In the below I'm assuming that you wish to keep 1; discard 2, 4, 5 and extract 3 as the UMI. Let me know if thats not the case.
Its definitely possible with umi-tools
. The UMI-tools regex read specification make heavy use of "named capture groups". In a regular expression, a "capture group" is a part of the pattern you want to capture and use again later. To define a part of a patter as a group, you enclose these parts of the pattern parentheses, e.g. ATA(.+)GCG
caputres any sequence between ATA
and GCG
. Capture groups are usually reffered to by number, but it is possible to give then names. Thus ATA(?P<captured_group>.+)GCG
will capture the same group as before, but assign it the name "captured_group".
In UMI-tools
, you basically build a regex with named capture groups. Groups named discard_n
are discarded and groups named cell_n
or umi_n
are added to the read name. Sequence not captured by a group is left on the read.
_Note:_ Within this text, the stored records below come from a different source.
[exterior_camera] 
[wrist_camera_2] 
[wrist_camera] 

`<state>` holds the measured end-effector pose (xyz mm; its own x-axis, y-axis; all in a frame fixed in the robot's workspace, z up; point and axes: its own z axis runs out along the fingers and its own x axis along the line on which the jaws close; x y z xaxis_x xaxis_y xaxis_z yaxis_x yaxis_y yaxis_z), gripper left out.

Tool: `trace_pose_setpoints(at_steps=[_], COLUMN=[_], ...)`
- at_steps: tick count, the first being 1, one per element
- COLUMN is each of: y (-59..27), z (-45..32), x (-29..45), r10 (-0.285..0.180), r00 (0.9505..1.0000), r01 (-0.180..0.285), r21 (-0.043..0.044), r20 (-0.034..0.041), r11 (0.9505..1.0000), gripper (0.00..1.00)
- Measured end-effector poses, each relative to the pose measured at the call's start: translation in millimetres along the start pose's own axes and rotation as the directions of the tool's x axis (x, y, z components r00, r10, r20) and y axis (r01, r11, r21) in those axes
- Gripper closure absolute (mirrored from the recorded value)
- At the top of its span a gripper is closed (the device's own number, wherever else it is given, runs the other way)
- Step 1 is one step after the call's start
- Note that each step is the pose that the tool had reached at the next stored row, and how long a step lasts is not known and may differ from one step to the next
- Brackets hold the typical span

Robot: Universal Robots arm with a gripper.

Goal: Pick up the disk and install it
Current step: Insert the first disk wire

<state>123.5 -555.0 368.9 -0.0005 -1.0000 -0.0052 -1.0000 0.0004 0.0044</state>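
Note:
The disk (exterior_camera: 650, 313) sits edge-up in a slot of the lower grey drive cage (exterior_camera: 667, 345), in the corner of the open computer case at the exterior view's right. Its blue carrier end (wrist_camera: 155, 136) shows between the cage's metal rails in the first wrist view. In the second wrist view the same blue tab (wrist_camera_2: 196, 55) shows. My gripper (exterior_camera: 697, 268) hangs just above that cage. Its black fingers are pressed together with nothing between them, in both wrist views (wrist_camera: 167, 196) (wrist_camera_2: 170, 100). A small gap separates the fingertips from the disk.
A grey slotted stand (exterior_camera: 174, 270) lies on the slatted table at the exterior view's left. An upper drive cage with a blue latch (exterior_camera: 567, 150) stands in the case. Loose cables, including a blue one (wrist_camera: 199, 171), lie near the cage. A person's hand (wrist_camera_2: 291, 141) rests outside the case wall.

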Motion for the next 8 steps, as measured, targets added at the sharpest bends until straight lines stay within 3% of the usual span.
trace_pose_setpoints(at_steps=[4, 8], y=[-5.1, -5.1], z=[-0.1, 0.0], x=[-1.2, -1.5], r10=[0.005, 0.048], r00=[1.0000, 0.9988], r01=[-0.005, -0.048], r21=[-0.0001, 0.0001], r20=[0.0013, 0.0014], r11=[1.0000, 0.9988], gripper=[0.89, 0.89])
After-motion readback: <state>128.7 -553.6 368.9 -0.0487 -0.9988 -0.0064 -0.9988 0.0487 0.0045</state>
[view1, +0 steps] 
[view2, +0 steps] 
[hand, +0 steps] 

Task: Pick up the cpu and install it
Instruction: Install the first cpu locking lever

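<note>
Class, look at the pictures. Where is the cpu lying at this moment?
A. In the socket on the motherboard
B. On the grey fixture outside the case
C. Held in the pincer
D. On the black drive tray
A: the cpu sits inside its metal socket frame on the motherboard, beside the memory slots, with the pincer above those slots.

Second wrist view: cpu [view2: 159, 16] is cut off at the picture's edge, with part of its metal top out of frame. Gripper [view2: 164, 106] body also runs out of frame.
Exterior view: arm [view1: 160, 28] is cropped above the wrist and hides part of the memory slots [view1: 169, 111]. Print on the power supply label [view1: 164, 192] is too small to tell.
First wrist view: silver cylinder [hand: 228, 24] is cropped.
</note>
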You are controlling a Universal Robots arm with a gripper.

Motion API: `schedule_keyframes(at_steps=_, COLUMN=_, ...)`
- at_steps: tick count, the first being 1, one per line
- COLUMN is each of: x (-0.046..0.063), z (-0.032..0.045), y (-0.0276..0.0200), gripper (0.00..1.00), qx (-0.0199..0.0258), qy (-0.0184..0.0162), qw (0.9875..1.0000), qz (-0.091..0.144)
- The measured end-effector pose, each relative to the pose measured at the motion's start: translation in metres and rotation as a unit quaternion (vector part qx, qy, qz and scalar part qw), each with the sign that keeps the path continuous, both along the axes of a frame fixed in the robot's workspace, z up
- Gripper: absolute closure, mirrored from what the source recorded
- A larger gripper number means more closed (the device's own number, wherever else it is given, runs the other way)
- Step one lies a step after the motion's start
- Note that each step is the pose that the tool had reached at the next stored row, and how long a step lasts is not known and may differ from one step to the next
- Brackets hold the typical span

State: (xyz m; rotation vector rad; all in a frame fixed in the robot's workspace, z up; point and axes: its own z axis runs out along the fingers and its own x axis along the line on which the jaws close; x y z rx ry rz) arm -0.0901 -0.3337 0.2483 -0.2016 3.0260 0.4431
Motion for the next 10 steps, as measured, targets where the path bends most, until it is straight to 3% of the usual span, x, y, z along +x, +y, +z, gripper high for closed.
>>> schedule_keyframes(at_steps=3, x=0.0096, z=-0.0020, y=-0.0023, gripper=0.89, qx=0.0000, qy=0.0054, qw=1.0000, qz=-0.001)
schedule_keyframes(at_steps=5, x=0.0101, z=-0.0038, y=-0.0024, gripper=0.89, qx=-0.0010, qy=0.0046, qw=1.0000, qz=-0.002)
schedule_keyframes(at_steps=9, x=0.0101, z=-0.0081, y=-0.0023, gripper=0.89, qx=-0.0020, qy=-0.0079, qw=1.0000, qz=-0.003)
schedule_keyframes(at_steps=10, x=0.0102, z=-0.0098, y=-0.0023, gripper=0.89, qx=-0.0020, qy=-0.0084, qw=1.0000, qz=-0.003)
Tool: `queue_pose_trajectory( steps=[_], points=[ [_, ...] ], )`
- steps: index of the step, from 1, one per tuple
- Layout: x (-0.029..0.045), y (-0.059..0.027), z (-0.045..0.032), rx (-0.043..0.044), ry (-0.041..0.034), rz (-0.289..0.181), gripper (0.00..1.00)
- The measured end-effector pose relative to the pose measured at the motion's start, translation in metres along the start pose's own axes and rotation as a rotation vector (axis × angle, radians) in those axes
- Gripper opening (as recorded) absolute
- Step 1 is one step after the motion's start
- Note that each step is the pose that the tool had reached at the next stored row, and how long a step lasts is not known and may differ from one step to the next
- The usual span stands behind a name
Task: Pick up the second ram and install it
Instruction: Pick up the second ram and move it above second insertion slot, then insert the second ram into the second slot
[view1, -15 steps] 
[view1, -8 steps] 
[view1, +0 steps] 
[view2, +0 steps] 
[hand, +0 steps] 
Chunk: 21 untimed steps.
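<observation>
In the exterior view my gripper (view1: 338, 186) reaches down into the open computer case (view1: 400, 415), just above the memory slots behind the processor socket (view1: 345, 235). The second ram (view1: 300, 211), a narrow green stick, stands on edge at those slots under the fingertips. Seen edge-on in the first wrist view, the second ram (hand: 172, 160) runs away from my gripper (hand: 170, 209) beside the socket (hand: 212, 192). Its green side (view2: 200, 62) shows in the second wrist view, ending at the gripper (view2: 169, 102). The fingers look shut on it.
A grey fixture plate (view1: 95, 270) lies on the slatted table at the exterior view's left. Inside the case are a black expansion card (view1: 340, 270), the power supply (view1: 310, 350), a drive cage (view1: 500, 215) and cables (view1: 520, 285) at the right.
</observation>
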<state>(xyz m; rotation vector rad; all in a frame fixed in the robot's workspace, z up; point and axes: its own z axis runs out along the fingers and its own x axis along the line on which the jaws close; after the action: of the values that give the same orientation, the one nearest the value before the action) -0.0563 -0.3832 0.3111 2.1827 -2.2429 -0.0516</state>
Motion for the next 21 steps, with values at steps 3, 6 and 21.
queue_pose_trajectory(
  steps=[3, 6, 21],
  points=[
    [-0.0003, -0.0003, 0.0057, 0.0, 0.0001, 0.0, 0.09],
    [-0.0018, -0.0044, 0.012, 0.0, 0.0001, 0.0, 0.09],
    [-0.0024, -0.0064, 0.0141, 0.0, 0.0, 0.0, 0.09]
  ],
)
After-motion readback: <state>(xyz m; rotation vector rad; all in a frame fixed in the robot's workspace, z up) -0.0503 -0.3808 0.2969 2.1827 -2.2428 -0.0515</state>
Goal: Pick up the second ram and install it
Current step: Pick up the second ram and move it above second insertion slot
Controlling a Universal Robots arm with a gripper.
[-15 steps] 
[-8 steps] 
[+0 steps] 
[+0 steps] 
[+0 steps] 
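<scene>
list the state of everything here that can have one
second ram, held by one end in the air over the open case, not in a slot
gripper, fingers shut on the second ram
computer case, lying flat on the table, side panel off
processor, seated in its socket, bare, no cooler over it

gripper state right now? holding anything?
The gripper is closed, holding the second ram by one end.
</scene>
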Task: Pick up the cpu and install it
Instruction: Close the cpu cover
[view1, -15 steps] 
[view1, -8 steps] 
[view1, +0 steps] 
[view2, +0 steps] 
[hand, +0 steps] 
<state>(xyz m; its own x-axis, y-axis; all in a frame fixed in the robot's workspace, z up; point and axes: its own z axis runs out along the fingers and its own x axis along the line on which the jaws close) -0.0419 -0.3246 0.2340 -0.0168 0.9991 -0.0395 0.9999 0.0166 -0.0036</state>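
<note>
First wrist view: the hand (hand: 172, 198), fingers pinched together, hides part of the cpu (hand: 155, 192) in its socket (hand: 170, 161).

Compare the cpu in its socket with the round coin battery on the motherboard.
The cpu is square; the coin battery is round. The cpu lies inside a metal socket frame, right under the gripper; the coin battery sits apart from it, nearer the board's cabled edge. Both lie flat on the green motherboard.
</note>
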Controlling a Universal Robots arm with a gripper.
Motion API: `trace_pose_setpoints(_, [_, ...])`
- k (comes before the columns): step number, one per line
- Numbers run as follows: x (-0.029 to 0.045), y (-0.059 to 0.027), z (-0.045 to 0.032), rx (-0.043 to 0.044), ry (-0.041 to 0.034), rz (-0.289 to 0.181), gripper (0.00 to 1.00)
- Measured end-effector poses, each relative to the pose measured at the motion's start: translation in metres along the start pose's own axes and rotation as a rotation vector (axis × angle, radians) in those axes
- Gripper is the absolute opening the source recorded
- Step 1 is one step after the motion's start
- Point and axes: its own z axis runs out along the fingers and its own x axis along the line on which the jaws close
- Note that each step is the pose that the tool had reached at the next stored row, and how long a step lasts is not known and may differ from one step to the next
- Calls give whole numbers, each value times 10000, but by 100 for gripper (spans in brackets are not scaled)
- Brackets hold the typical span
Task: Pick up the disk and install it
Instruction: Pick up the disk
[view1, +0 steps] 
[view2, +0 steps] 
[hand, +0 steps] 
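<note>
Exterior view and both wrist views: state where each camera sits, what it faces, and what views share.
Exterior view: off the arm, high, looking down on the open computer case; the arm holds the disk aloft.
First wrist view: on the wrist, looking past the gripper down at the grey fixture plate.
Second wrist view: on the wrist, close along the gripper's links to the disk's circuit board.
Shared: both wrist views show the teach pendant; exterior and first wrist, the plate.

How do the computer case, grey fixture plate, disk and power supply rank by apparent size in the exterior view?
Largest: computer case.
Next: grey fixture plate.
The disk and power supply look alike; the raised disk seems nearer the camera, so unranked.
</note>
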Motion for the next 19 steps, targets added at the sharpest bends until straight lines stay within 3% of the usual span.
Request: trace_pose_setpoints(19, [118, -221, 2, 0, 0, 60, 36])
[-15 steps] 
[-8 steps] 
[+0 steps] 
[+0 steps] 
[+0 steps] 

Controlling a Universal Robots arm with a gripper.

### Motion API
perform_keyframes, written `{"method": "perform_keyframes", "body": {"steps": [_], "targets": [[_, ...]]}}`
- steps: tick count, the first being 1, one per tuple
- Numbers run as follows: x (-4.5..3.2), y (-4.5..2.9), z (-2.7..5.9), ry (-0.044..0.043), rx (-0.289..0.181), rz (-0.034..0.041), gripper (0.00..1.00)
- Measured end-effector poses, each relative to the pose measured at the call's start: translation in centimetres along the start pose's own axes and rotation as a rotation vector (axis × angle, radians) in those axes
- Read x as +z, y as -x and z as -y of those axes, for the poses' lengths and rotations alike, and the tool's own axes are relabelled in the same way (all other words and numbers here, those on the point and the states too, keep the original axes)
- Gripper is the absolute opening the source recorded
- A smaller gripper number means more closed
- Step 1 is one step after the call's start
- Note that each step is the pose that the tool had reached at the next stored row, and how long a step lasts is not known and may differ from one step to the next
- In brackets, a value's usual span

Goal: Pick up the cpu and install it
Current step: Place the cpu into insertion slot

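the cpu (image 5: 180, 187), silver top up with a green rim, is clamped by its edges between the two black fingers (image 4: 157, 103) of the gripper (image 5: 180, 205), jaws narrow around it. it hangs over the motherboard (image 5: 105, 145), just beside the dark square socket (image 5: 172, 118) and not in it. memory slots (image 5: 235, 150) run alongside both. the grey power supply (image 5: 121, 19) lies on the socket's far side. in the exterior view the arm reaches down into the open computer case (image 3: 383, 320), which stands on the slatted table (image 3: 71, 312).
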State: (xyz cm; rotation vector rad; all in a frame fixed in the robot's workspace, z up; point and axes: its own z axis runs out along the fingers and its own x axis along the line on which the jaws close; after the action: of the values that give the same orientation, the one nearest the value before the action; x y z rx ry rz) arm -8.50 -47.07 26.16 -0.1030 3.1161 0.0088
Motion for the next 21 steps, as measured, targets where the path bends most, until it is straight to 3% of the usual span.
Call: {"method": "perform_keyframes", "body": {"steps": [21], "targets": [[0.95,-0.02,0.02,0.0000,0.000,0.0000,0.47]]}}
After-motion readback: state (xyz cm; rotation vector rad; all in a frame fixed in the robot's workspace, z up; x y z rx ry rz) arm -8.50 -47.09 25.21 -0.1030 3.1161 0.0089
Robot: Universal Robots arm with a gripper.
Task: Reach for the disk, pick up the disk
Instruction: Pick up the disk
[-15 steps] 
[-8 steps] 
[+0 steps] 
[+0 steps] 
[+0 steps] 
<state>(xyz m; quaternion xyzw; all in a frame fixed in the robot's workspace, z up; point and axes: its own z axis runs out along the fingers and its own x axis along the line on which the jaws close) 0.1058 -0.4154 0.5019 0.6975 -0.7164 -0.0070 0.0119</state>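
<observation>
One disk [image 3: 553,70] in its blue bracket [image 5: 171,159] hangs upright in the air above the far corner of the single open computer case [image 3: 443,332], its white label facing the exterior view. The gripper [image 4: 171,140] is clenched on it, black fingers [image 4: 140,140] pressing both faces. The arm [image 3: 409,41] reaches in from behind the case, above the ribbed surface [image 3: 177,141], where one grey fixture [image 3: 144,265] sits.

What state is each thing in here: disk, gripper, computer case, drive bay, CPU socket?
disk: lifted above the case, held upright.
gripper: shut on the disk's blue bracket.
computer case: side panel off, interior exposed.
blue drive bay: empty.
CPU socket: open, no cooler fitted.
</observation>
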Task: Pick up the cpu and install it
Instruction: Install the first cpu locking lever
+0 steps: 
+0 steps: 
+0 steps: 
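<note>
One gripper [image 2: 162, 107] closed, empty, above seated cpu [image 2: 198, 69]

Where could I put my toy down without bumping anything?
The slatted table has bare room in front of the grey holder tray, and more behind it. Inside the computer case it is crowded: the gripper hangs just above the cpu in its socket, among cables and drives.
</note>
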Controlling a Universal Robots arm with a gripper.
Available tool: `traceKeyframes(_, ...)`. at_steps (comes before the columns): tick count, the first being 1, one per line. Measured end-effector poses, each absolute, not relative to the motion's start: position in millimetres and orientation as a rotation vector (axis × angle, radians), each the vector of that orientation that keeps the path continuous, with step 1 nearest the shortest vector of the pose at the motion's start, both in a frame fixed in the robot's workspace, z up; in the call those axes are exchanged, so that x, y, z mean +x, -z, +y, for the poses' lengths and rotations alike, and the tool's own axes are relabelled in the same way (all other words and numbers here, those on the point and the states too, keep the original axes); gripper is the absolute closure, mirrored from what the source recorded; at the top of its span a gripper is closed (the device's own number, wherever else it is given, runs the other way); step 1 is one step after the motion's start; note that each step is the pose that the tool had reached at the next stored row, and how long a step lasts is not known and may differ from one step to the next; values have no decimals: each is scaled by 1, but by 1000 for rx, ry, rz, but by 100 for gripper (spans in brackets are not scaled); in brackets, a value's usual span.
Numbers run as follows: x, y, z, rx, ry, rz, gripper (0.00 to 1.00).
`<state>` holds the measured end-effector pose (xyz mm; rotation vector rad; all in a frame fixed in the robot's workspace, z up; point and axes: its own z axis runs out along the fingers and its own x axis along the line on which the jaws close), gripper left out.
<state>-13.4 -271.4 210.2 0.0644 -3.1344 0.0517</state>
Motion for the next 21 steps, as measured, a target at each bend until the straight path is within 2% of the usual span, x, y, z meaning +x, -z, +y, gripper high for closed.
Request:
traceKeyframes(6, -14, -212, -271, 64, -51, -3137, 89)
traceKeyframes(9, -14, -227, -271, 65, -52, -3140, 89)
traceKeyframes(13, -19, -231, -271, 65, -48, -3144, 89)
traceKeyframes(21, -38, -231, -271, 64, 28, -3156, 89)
- Because your sequence of interset is on the 5' end of the read, your regex wants to start with any number of bases that want to be retained on the read
.+
- Next you want to find and discard the 3' adaptor:
(?P<discard_1>AACTGTAGGCACCATCAAT)
- You then want to capture and keep the next 12 characters as the UMI
(?P<umi_1>.{12})
- Finally you want to match as discard the RT primer, and anythin that comes after it
(?P<discard_2>AGATCGGAAGAGCACACGTCT.+)
(the .+
basically means any number of any characters)
As the start of the read is not matched by the regex, it is left alone.
Thus, your regex will want to look something like:
.+(?P<discard_1>AACTGTAGGCACCATCAAT)(?P<umi_1>.{12})(?P<discard_2>AGATCGGAAGAGCACACGTCT.+)
This will only keep reads that have perfect matches to the RT primer and adaptor sequence. If you wish to allow some mismatches, you can do that by using the {s<=n}
syntax. For example to allow one mismatch:
.+(?P<discard_1>AACTGTAGGCACCATCAAT){s<=1}(?P<umi_1>.{12})(?P<discard_2>AGATCGGAAGAGCACACGTCT.+){s<=1}
Assuming that your data is single ended, the final umi_tools
command without allowing mismatches might look like:
umi_tools extract --stdin=unprocessed_reads.fa.gz --stdout=processed_reads.fa.gz --extract-method=regex --bc-pattern='.+(?P<discard_1>AACTGTAGGCACCATCAAT)(?P<umi_1>.{12})(?P<discard_2>AGATCGGAAGAGCACACGTCT.+)'
What does a selection of your reads look like? Can you post 3 or 4?
Sure:
Tagging: i.sudbery
Thank you @genomax and @i.sudbery for your inputs.